> TASK DIRECTIONS
Nothing but the lines below from the one that contains "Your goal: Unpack" through the one that contains "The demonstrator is" should be retyped, exactly and including both ends. Do not include pictures.

Collection entries:
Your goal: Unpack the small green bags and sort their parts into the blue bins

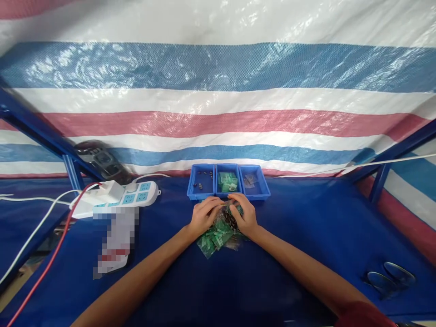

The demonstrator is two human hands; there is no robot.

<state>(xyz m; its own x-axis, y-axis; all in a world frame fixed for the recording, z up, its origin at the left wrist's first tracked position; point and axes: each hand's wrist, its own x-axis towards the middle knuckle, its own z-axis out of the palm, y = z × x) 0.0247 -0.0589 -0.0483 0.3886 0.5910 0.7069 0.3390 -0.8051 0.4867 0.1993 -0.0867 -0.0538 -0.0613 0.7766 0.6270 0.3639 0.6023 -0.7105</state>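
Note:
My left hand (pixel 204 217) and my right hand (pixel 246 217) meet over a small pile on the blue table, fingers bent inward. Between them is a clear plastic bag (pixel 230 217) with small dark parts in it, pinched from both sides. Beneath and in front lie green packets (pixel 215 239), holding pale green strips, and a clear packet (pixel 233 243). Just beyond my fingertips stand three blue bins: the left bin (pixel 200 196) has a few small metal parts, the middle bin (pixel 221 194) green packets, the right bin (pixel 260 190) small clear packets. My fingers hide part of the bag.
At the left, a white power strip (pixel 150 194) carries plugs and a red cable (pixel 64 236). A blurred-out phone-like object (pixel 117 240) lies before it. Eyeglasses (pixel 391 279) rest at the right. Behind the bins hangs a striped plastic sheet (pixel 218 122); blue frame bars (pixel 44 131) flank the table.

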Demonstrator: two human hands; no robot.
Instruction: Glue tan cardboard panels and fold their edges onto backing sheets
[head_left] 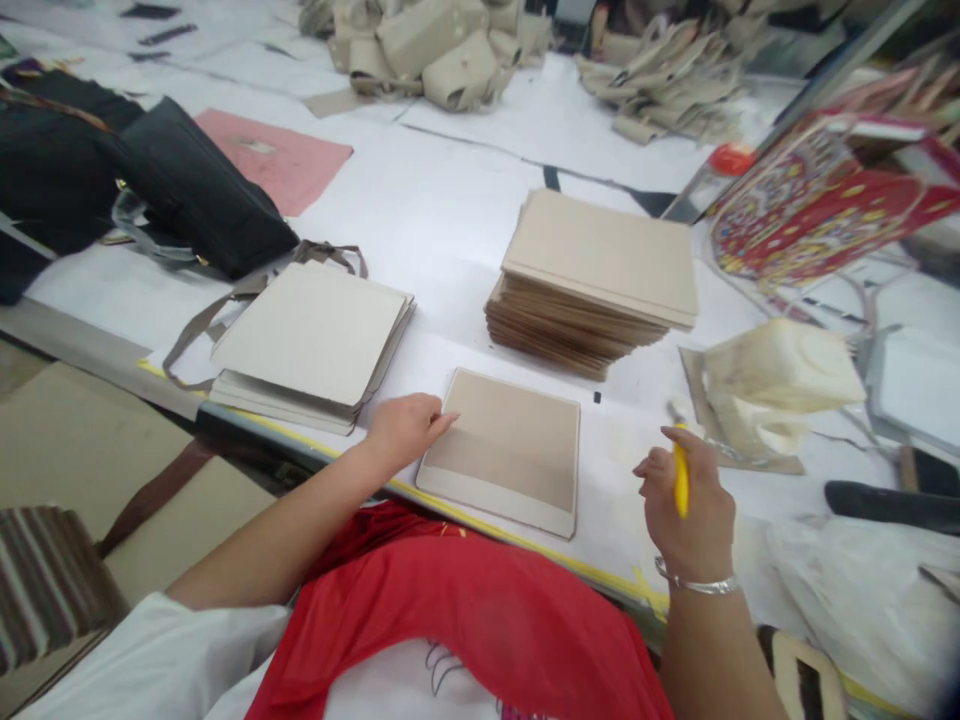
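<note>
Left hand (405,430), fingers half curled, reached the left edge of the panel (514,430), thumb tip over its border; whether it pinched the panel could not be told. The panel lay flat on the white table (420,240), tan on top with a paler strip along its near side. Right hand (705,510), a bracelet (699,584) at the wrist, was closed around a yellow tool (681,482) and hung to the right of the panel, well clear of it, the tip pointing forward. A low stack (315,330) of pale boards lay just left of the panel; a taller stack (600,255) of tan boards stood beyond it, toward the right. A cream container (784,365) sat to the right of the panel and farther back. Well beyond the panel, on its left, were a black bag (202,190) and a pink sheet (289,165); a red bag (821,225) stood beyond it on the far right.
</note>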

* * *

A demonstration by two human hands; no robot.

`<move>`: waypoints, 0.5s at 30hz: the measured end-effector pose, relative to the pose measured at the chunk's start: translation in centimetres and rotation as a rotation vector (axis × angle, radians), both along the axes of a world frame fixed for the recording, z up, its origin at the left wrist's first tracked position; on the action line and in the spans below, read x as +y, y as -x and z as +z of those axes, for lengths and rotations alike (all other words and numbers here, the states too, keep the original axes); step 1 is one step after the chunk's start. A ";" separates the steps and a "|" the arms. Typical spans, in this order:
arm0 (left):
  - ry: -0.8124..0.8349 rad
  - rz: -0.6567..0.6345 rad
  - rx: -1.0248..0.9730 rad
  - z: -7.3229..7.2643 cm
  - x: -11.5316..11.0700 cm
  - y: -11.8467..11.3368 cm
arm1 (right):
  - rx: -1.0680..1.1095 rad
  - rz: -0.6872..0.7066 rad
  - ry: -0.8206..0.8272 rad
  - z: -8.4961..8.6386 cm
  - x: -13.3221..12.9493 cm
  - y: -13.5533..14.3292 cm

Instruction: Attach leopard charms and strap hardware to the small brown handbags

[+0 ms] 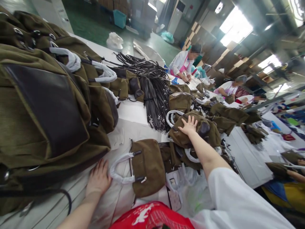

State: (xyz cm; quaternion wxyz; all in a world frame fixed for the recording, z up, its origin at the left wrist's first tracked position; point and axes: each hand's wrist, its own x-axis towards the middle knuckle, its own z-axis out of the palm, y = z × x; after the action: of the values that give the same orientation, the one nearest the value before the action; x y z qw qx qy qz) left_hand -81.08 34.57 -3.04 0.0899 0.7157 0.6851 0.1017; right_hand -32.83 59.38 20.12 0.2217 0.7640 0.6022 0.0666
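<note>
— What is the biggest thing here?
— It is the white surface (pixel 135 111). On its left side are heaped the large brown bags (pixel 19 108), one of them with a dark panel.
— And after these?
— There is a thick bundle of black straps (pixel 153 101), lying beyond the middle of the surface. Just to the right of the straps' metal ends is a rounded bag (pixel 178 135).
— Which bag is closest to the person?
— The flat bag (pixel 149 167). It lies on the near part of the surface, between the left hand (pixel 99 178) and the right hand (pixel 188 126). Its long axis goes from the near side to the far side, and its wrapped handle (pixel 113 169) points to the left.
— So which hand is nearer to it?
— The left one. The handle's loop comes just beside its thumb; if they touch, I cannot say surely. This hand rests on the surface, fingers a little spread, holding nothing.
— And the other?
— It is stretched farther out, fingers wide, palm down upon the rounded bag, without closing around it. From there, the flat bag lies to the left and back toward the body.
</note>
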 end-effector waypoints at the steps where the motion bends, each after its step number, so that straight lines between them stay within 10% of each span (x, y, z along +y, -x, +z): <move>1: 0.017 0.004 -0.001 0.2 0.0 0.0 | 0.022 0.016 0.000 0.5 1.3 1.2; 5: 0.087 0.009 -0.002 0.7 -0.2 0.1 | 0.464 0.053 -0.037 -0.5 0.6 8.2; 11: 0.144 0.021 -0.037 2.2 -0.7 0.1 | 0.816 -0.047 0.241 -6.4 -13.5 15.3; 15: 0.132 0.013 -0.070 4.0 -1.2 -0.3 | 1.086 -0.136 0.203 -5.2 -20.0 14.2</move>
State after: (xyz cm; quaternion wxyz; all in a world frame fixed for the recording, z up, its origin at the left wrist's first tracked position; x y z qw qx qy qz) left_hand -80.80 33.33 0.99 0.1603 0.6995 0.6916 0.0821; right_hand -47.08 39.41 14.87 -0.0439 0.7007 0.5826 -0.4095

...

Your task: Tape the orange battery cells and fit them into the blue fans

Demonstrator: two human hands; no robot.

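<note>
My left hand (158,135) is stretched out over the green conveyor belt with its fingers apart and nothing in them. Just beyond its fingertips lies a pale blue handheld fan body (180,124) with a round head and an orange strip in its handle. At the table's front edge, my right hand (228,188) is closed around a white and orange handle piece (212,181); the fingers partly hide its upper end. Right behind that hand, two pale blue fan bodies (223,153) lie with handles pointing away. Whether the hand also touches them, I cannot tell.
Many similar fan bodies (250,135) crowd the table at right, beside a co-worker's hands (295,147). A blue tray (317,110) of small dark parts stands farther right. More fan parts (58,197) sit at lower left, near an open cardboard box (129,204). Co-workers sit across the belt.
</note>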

> TASK OUTPUT
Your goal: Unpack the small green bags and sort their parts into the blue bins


The demonstrator is two human hands; there is no robot.

No additional work remains on the exercise.